Replicate topics and messages between 2 MSK clusters using MirrorMaker2

0

Hi,

I have followed this blog post to set up MSK Connect Connectors, plugins and other configuration to replicate Kafka topics and messages between 2 MSK clusters set up in the same account but in 2 different VPCs. The Source cluster from which data needs to be replicated is configured with Plaintext, whereas the destination cluster is configured with IAM authentication. I have created IAM role and policy as recommended in the referenced post. Seeing this error in the MirrorSourceConnector and MirrorCheckpointConnector logs.

org.apache.kafka.connect.errors.ConnectException: Could not look up partition metadata for offset backing store topic in allotted period. This could indicate a connectivity issue, unavailable topic partitions, or if this is your first use of the topic it may have taken too long to create

MirrorSourceConnector configuration properties:

connector.class=org.apache.kafka.connect.mirror.MirrorSourceConnector
tasks.max=4
clusters=source,target
source.cluster.alias=source
target.cluster.alias=target
# private Plaintext bootstrap servers endpoints for source MSK cluster
source.cluster.bootstrap.servers=b-1.source.gdgdfg.gdfg.com:9092,b-2.gdgdfg.gdfg.com:9092,b-3.gdgdfg.gdfg.com:9092
# private IAM bootstrap servers endpoints for target MSK cluster
target.cluster.bootstrap.servers=b-3.dest.dfdfgdfg.sfdgfdg.amazonaws.com:9098,b-2.dest.dfdfgdfg.sfdgfdg.amazonaws.com:9098,b-1.dest.dfdfgdfg.sfdgfdg.amazonaws.com:9098
target.cluster.security.protocol=SASL_SSL
target.cluster.sasl.jaas.config=software.amazon.msk.auth.iam.IAMLoginModule required awsRoleArn="arn:aws:iam::1234567678:role/iam_role_4_msk_connect" awsDebugCreds=true;
target.cluster.producer.sasl.mechanism=AWS_MSK_IAM
target.cluster.producer.security.protocol=SASL_SSL
target.cluster.producer.sasl.jaas.config=software.amazon.msk.auth.iam.IAMLoginModule required awsRoleArn="arn:aws:iam::1234567678:role/iam_role_4_msk_connect" awsDebugCreds=true;
target.cluster.producer.sasl.client.callback.handler.class=software.amazon.msk.auth.iam.IAMClientCallbackHandler
target.cluster.consumer.security.protocol=SASL_SSL
target.cluster.consumer.sasl.mechanism=AWS_MSK_IAM
target.cluster.consumer.sasl.client.callback.handler.class=software.amazon.msk.auth.iam.IAMClientCallbackHandler
target.cluster.consumer.sasl.jaas.config=software.amazon.msk.auth.iam.IAMLoginModule required awsRoleArn="arn:aws:iam::1234567678:role/iam_role_4_msk_connect" awsDebugCreds=true;
target.cluster.sasl.mechanism=AWS_MSK_IAM
target.cluster.sasl.client.callback.handler.class=software.amazon.msk.auth.iam.IAMClientCallbackHandler
refresh.groups.enabled=true
refresh.groups.interval.seconds=60
refresh.topics.interval.seconds=60
topics.exclude=.*[-.]internal,.*.replica,__.*,.*-config,.*-status,.*-offset
emit.checkpoints.enabled=true
topics=my-topic-1,my-topic-2,my-topic-3,my-topic-4
value.converter=org.apache.kafka.connect.converters.ByteArrayConverter
key.converter=org.apache.kafka.connect.converters.ByteArrayConverter
producer.max.block.ms=10000
producer.linger.ms=500
producer.retry.backoff.ms=1000
sync.topic.configs.enabled=true
sync.topic.configs.interval.seconds=60
refresh.topics.enabled=true
groups.exclude=console-consumer-.*,connect-.*,__.*
consumer.auto.offset.reset=earliest
replication.factor=3

I am sure I am missing something here, any help is really appreciated.
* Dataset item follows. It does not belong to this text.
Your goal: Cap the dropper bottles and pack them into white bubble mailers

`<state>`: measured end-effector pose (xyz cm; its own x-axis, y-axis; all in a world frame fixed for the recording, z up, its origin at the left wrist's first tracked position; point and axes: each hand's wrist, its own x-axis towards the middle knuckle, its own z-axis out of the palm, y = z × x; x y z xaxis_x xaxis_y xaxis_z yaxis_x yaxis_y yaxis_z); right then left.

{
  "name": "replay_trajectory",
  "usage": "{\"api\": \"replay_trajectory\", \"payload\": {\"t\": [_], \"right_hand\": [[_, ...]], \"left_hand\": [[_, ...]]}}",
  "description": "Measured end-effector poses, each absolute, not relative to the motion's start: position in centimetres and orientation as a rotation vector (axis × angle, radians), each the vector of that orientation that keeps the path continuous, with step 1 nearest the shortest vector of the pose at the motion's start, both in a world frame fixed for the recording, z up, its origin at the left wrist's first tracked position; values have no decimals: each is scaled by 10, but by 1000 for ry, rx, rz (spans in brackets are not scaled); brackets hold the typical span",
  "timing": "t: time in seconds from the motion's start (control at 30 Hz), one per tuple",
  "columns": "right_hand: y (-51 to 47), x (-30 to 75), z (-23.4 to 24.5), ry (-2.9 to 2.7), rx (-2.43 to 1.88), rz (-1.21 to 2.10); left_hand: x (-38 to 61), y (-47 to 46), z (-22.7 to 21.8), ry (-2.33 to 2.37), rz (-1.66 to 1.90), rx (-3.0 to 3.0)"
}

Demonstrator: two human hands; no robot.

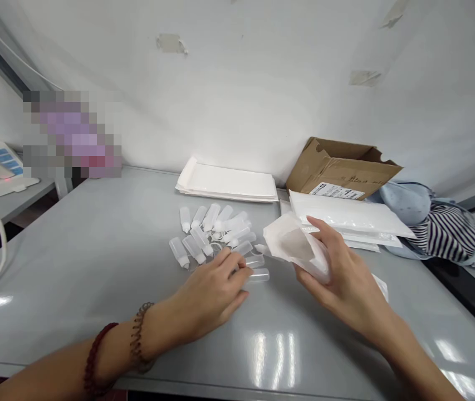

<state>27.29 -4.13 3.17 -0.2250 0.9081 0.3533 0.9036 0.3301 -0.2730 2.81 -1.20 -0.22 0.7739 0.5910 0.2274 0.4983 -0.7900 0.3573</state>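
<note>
Several small translucent plastic dropper bottles (196,249) lie in a loose cluster on the grey table. My left hand (216,289) is at the near right side of the cluster. Its fingers are curled round the hidden end of one bottle (261,275), whose other end sticks out past the fingertips. My right hand (337,273) grips a white padded envelope (289,236) between thumb and fingers. The envelope's mouth gapes toward the bottles. One bottle (261,248) lies next to its edge. What is inside the envelope cannot be made out.
A stack of flat white envelopes (233,182) lies against the wall. More white padded envelopes (349,214) are piled before an open cardboard box (337,167). A striped cloth item (454,234) is at the right edge. A white cable (1,245) hangs at left.
</note>
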Motion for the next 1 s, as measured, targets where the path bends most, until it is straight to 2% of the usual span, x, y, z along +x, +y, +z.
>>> {"api": "replay_trajectory", "payload": {"t": [0.17,0.33,0.5,0.6,0.73,0.87,1.0], "right_hand": [[-43,267,27,-2262,-1501,41],[-43,264,24,-2301,-1492,71],[-41,267,24,-2260,-1522,51],[-41,268,24,-2268,-1509,14],[-42,264,24,-2324,-1482,-8],[-44,259,21,-2404,-1441,16],[-45,254,19,-2453,-1389,50]], "left_hand": [[33,-18,-4,895,339,2807],[29,-14,-2,886,411,2682],[23,-4,10,1076,689,2110],[19,5,21,1244,710,1627],[12,14,31,1166,790,1290],[11,10,35,1102,795,1427],[14,2,30,1003,745,1873]]}}
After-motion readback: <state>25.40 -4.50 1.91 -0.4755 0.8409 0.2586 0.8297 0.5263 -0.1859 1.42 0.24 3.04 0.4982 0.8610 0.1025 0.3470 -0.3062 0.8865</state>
Also is it not possible to edit the connector configuration after it's created?

Thanks

asked a year ago2457 views
3 Answers
0

check connectivity between VPCs and the security groups configuration:

  1. set up an ec2 instance in the target VPC, assign it security group of the target cluster, try to telnet to port 9092 of any of the source brokers
  2. if you get connection timeout: a. ensure you have outbound rules in target cluster to connect to port 9092 on SG of the source cluster b. ensure you have inbound rules in source cluster SG - port 9092 for target cluster SG
  3. if you can connect from ec2 instance and still getting connection time out, check if SG used for target MSK ENIs is the same as used for Connector ENI in target VPC
  4. if they are the same, check VPC peering or TGW, or other network related configurations between VPCs.
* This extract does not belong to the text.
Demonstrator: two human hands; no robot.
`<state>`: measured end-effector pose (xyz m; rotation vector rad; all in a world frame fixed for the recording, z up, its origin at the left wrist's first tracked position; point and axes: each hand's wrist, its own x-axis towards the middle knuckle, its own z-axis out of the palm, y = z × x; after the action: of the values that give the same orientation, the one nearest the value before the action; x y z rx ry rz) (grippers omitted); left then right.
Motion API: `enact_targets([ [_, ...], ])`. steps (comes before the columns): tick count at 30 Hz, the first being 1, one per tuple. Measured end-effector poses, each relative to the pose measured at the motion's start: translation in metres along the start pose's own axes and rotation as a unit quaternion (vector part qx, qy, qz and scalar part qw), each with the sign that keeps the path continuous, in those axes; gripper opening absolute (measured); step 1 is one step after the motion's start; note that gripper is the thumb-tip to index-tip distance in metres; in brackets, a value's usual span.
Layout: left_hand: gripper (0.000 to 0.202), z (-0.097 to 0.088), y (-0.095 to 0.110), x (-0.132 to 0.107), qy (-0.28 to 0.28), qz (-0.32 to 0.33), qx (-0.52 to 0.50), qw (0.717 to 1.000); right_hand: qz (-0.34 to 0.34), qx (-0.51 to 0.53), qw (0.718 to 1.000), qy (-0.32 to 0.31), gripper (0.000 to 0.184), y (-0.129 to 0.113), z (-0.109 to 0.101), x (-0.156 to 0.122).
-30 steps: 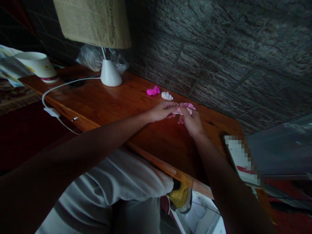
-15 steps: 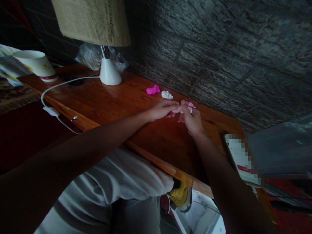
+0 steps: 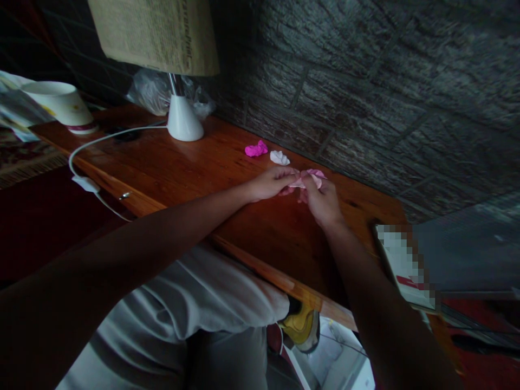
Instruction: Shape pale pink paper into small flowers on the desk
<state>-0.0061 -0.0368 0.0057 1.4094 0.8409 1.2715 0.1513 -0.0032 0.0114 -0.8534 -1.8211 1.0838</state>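
Observation:
My left hand (image 3: 270, 184) and my right hand (image 3: 323, 200) meet low over the wooden table (image 3: 211, 179). Between their thumbs and fingers they pinch a pale pink crumpled piece (image 3: 317, 174) that looks like paper, though its exact kind is hard to make out. Part of it is hidden behind the fingers. Just beyond, on the tabletop near the wall, lie a bright magenta crumpled piece (image 3: 255, 149) and a white crumpled piece (image 3: 279, 157), side by side and apart from both hands.
A lamp (image 3: 184, 122) with its white cable stands at the back left, before a clear plastic bag (image 3: 150, 92). Farther left is a paper cup (image 3: 67, 105). At the right edge lies a phone-like device (image 3: 404, 265), partly blurred out. A stone wall (image 3: 345, 97) runs behind.
Both hands stay almost in place on the pale pink piece. My right thumb has come down slightly, closer to the left fingertips. The view has shifted a touch.

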Motion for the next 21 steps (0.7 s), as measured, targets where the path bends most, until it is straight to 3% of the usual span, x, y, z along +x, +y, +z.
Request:
enact_targets([
  [5,0.027,0.0017,-0.0009,0.0008,0.019,-0.029,-0.030,0.999,-0.020,-0.018,1.000,-0.004,0.031,-0.0004,-0.0018,0.0003],
  [11,0.043,0.0020,0.0002,0.0014,0.012,-0.044,-0.041,0.998,-0.024,-0.024,0.999,0.003,0.049,-0.0028,-0.0001,-0.0007],
  [21,0.033,0.0019,0.0038,-0.0008,0.031,-0.042,-0.013,0.999,-0.003,-0.046,0.997,0.066,0.066,-0.0042,0.0009,0.0006],
])
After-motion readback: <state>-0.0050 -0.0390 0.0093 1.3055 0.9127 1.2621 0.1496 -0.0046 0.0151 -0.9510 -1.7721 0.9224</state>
Let us know the results, please

AWS
EdbE
answered a year ago
  • Thanks for the update. I believe you're the same Ed who wrote the blog post, thank you very much for that as I couldn't much information about configuring MSK connect to work with MirrorMaker2.

    Coming to the issue I noticed that I had an incorrect IAM policy attached to the role, now seeing below error after fixing the policy as below.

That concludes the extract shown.